He explained the [well-known] difference between dev/urandom and dev/random.

The difference is the blocking behaviour. The file dev/random will not provide many bits if the entropy pool has not been modified by a sufficient number of events which add entropy to the pool.

He claimed that the blocking behaviour of dev/random is ‘totally useless’.

Right Or Wrong?

His argument is that in cryptography we have secure stream ciphers just for that. Yes, even rather basic and inexpensive cryptography solutions can produce unlimited quantity of secure randomness from a seed/initial pool of fixed size. Yes a counter mode and a hash function as in Filippo proposal also does the job at least equally well. Yes a hash function such as SHA1 which is what Linux uses to obtain outputs from the entropy pool is a secure design provided that just one bit in SHA1 input changes. This even though dev/random uses simpler mechanisms to update the internal memory pool, as many stream ciphers do. All this is correct. HOWEVER.

This is correct in cryptography, but totally wrong in the real life, and totally wrong in crypto engineering.

Consider for example encryption. Again, yes, standard cryptography can encrypt unlimited quantities of data with one short key. However. The reality is almost no real-life cryptographic system I have ever heard of [and I teach applied cryptography]  uses the same encryption key for a long time. Frequent re-keying is the norm in the industry since ever [WW2 Enigma,GSM, 3/4G,Bluetooth encryption etc..].

In the same way, many real-life random number generators behave as in Linux: they continuously upgrade their entropy pool. There are good reasons for that. No Linux security engineers, however basic their designs are, are not idiots. They monitor entropy entering the pool for a reason.

The reason is something which we now call a post-Snowden attacker.
Or just what the attacker always was for security engineers, except in “pure mathematical crypto technology push” research [which people love to ignore real-life security and are frequently happy with provable security even though assumptions on the adversary are not realistic].

Now a post-Snowden attacker is NOT about just predicting the next/previous bits of the RNG or recovering the seed, all the things which become impossible with cryptography at an affordable cost.

It is about more practical attacks such as:
recording the state of the pool at different moments in hidden locations inside CPU, OS, file system, your hard drive.

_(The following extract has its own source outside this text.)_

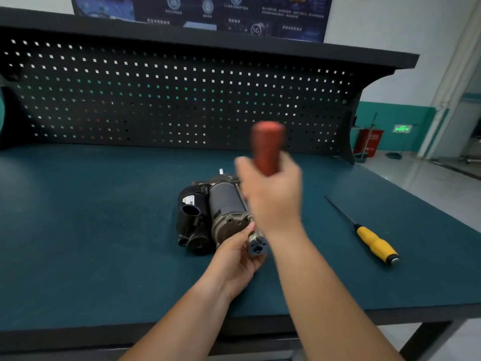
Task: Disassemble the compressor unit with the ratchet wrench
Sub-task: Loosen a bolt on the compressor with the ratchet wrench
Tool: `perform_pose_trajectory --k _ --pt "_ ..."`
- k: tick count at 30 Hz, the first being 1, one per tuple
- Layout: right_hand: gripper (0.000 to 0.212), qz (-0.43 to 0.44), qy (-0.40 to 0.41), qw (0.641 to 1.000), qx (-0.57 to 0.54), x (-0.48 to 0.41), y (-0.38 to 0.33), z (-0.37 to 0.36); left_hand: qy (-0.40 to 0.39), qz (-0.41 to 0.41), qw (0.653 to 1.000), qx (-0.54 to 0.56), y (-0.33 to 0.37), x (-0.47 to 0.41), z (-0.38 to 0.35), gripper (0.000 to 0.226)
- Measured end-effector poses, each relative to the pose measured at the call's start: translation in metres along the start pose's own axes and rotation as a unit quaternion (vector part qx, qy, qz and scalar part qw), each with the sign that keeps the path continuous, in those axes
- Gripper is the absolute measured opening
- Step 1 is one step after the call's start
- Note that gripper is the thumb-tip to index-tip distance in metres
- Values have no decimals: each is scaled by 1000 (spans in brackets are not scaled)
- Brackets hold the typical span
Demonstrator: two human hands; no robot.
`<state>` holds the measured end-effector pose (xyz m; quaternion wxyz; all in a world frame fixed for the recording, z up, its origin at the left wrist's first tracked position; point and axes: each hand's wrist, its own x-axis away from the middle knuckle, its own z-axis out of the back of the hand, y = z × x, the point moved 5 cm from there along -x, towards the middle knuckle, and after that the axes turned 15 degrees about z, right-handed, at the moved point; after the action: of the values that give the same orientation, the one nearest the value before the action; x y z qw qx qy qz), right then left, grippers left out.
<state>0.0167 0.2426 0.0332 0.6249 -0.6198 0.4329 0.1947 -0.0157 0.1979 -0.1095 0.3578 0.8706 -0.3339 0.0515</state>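
Note:
The compressor unit [208,217], a grey metal cylinder joined to black plastic housings, lies on the green bench mat [91,230]. My right hand [270,194] grips the red handle of the ratchet wrench [268,147], which stands upright and blurred above the unit's right side; the wrench head is hidden behind the hand. My left hand [234,259] holds the unit's near end, its fingers curled round a small dark fitting [257,246] at the front.
A screwdriver [374,243] with a yellow handle and a long black shaft lies on the mat to the right. A black pegboard [169,100] backs the bench under a shelf. The bench's front edge runs just below my forearms.

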Motion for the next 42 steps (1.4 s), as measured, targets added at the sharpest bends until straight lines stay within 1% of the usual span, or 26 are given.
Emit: perform_pose_trajectory --k 1,2,4,5,7,8,9,10,12,14,16,18,20,22,24,25,27,28,30,32,34,36,37,39,40,42 --pt "28 -36 96 992 -71 1 7 21 4 2 1000 1 0 0 0 18" --pt "30 -66 192 969 -139 4 17 42 9 4 1000 2 0 0 0 18" --pt "31 -123 349 898 -240 19 37 75 17 7 1000 10 0 0 1 19" --pt "31 -156 404 858 -274 30 48 84 15 9 1000 18 0 1 1 19" --pt "28 -215 473 790 -325 51 67 92 2 13 999 35 0 0 2 21" --pt "26 -230 489 771 -338 57 73 93 -5 13 999 39 0 1 1 21" --pt "25 -233 493 766 -341 57 75 93 -8 12 999 35 -1 2 0 21" --pt "25 -227 485 775 -336 53 73 92 -6 11 1000 26 -1 2 0 20" --pt "26 -194 436 822 -311 35 62 87 1 8 1000 -6 -3 2 1 19" --pt "28 -147 334 890 -273 11 43 72 1 0 999 -43 -3 2 2 23" --pt "30 -103 176 958 -202 -7 23 47 0 -4 998 -60 -4 1 1 27" --pt "32 -56 -5 995 -85 -13 7 11 4 -9 998 -55 -4 -1 2 21" --pt "29 8 -158 986 61 -9 -1 -25 0 -9 999 -49 -4 -1 2 16" --pt "28 60 -283 944 160 5 -3 -57 -29 0 999 -46 -3 2 -2 9" --pt "30 84 -350 910 205 15 -1 -75 -67 2 997 -29 -1 9 -10 5" --pt "31 83 -348 911 204 15 0 -76 -72 -1 997 -24 0 10 -11 9" --pt "33 63 -278 946 155 7 0 -64 -49 -1 999 -21 0 4 -3 26" --pt "33 43 -227 966 119 1 -1 -54 -40 0 999 -20 0 1 0 28" --pt "29 -12 -118 993 24 -9 -1 -28 -21 -1 1000 -13 0 0 3 16" --pt "23 -58 11 995 -84 -12 3 0 -4 -1 1000 0 0 -1 4 10" --pt "20 -86 170 967 -171 -8 12 33 8 -4 1000 -5 1 1 4 11" --pt "20 -121 318 912 -232 6 29 63 16 -6 1000 -16 1 1 4 16" --pt "20 -145 371 879 -261 16 38 74 19 -7 1000 -17 1 0 4 18" --pt "21 -194 427 828 -306 31 54 88 24 -3 1000 -17 -1 -1 5 20" --pt "23 -211 432 819 -314 34 58 91 23 0 1000 -19 -1 0 5 21" --pt "25 -215 402 835 -307 27 57 89 20 2 999 -27 -2 1 4 22"
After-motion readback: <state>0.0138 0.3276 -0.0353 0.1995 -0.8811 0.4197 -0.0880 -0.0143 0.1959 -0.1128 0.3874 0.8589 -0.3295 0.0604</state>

Stealing the pool state with side channels, malware, covert channels, BIOS SMM code, or air-gaps.
Then brute force [insufficient] entropy entering the pool between these moments(!) based on some captured randoms generated some moment after the captured data.

This brute force attack is the reason WHY you would count the bits of entropy which enter the pool. Linux developers are doing the right thing. We do not claim Linux RNG is secure but it could be secure enough in practice and using dev/random IS a good idea, rather than the dubious proposal using a counter mode outlined in this talk, which I would not recommend to my worst enemy. It simply makes it super easy to compromise A LOT of random bits by capturing very little data.

More About Building Secure RNGs

Here are some of our [older] slides about how to design RNGs in various applicative contexts which can range from pure software to [secure] hardware environments. We do not claim that these slides are the best reference on this topic, but they represent the idea of robust crypto and security engineering with focus on realistic attack scenarios, and there are some further references recommended inside.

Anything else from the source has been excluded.